[What you are asked to do] What you need to do is retype every entry exactly as written.

[Provided records]
+ + + +

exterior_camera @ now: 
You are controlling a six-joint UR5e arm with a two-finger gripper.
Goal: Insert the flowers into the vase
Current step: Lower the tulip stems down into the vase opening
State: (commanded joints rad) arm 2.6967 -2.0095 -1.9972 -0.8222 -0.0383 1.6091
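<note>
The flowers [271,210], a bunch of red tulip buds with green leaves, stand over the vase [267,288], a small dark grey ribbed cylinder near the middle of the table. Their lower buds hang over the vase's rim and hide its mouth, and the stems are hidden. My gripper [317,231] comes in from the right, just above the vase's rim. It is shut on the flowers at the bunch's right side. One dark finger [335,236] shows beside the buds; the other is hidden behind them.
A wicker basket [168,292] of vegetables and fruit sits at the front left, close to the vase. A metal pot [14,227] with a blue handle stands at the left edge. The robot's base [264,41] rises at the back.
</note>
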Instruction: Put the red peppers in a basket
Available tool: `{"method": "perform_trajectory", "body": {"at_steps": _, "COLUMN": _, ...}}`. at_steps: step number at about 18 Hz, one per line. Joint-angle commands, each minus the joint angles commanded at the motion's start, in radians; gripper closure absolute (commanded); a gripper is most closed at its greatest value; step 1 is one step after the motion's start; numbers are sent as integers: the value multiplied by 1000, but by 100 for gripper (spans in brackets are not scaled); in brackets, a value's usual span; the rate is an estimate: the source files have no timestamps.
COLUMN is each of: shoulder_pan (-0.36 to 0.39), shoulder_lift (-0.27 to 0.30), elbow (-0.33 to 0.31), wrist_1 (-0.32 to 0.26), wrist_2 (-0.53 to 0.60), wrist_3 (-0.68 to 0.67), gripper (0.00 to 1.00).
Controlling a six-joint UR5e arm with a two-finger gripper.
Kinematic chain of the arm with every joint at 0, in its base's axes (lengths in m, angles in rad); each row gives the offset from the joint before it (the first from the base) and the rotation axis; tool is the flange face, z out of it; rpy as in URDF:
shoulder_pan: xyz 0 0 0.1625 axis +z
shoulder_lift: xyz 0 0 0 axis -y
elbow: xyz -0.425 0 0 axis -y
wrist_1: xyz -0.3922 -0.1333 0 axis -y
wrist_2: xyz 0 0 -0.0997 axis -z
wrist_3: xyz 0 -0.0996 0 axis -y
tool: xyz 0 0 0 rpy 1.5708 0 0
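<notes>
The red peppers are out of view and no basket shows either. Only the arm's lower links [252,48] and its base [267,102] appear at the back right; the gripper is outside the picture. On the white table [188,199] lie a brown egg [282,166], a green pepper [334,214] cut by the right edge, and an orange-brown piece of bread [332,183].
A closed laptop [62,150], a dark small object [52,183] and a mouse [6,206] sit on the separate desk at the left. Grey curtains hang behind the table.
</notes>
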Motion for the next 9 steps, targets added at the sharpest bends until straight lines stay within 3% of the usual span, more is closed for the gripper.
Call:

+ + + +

[Your response]
exterior_camera @ now: 
You are controlling a six-joint UR5e arm with a two-finger gripper.
Goal: Insert the flowers into the vase
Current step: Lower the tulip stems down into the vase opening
State: (commanded joints rad) arm 2.6967 -2.0095 -1.9972 -0.8222 -0.0383 1.6091
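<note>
The flowers [271,210], a bunch of red tulip buds with green leaves, stand over the vase [267,288], a small dark grey ribbed cylinder near the middle of the table. Their lower buds hang over the vase's rim and hide its mouth, and the stems are hidden. My gripper [317,231] comes in from the right, just above the vase's rim. It is shut on the flowers at the bunch's right side. One dark finger [335,236] shows beside the buds; the other is hidden behind them.
A wicker basket [168,292] of vegetables and fruit sits at the front left, close to the vase. A metal pot [14,227] with a blue handle stands at the left edge. The robot's base [264,41] rises at the back.
</note>
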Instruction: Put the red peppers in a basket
Available tool: `{"method": "perform_trajectory", "body": {"at_steps": _, "COLUMN": _, ...}}`. at_steps: step number at about 18 Hz, one per line. Joint-angle commands, each minus the joint angles commanded at the motion's start, in radians; gripper closure absolute (commanded); a gripper is most closed at its greatest value; step 1 is one step after the motion's start; numbers are sent as integers: the value multiplied by 1000, but by 100 for gripper (spans in brackets are not scaled); in brackets, a value's usual span; the rate is an estimate: the source files have no timestamps.
COLUMN is each of: shoulder_pan (-0.36 to 0.39), shoulder_lift (-0.27 to 0.30), elbow (-0.33 to 0.31), wrist_1 (-0.32 to 0.26), wrist_2 (-0.53 to 0.60), wrist_3 (-0.68 to 0.67), gripper (0.00 to 1.00).
Controlling a six-joint UR5e arm with a two-finger gripper.
Kinematic chain of the arm with every joint at 0, in its base's axes (lengths in m, angles in rad); each row gives the offset from the joint before it (the first from the base) and the rotation axis; tool is the flange face, z out of it; rpy as in URDF:
shoulder_pan: xyz 0 0 0.1625 axis +z
shoulder_lift: xyz 0 0 0 axis -y
elbow: xyz -0.425 0 0 axis -y
wrist_1: xyz -0.3922 -0.1333 0 axis -y
wrist_2: xyz 0 0 -0.0997 axis -z
wrist_3: xyz 0 -0.0996 0 axis -y
tool: xyz 0 0 0 rpy 1.5708 0 0
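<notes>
The red peppers are out of view and no basket shows either. Only the arm's lower links [252,48] and its base [267,102] appear at the back right; the gripper is outside the picture. On the white table [188,199] lie a brown egg [282,166], a green pepper [334,214] cut by the right edge, and an orange-brown piece of bread [332,183].
A closed laptop [62,150], a dark small object [52,183] and a mouse [6,206] sit on the separate desk at the left. Grey curtains hang behind the table.
</notes>
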Motion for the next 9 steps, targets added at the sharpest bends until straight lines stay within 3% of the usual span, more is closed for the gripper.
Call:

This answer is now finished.